Your assignment | Copy all the lines of the data that include the word "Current".

The data |
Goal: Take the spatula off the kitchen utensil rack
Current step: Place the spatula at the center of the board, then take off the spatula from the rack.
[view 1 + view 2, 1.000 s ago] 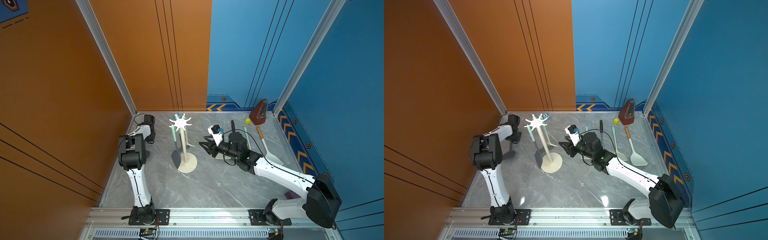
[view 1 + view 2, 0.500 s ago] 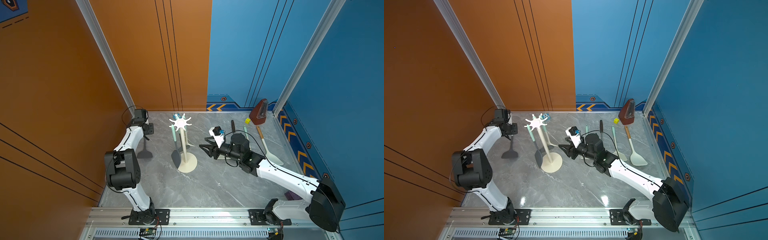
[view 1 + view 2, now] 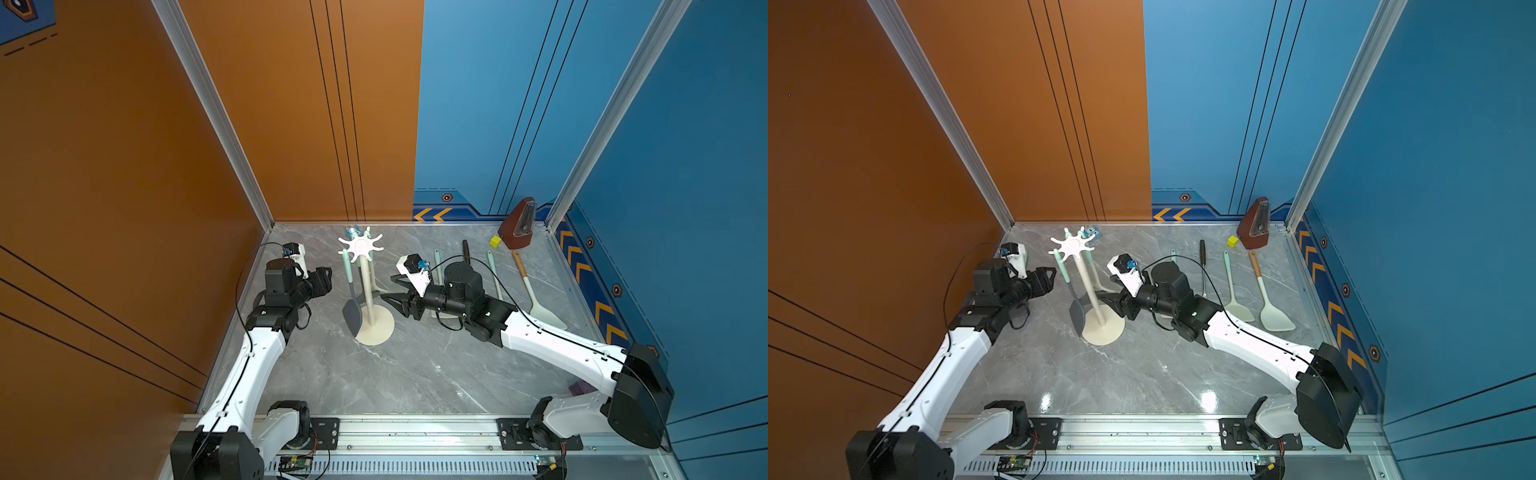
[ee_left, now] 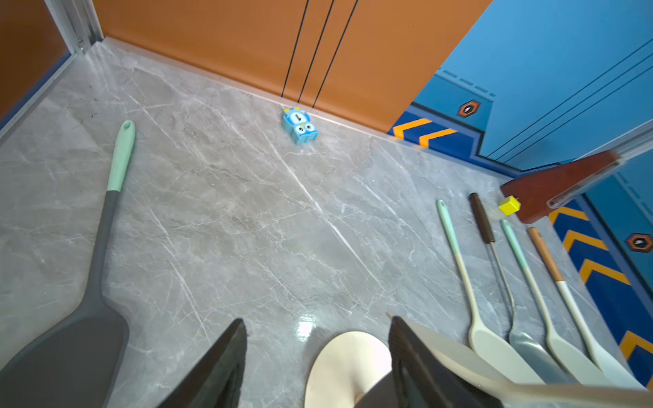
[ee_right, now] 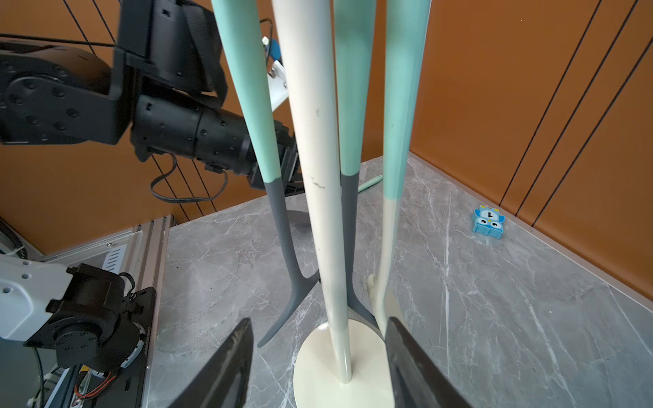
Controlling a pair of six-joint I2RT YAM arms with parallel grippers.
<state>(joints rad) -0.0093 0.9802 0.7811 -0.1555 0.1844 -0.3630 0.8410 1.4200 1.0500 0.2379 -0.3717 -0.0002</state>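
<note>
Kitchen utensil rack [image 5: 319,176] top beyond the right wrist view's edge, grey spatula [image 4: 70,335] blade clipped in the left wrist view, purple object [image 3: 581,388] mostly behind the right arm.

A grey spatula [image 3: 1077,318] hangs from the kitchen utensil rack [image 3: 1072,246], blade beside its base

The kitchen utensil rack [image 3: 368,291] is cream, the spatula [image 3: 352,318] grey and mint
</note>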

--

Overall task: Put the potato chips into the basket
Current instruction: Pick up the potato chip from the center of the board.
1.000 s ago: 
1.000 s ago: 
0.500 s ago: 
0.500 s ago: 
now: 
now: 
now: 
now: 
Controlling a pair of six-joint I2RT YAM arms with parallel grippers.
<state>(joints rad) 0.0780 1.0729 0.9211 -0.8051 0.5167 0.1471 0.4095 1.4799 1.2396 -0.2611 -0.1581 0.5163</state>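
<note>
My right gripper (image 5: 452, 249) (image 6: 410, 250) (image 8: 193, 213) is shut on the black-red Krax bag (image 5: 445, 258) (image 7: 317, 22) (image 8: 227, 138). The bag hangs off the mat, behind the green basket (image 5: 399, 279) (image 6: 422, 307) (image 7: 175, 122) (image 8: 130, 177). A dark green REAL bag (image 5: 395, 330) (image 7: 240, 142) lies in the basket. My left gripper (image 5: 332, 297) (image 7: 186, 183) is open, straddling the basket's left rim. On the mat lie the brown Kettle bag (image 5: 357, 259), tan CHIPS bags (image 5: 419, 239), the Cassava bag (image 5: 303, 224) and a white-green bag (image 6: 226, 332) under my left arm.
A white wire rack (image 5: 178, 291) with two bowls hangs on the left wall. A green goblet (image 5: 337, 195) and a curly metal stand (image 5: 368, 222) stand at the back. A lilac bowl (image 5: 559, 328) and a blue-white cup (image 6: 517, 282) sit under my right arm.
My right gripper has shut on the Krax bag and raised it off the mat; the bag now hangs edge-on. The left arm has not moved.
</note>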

Solution for this exercise |
Current step: Place the spatula at the center of the board, then take off the spatula from the rack.
Current instruction: Pick up the potato chip from the center of the board.

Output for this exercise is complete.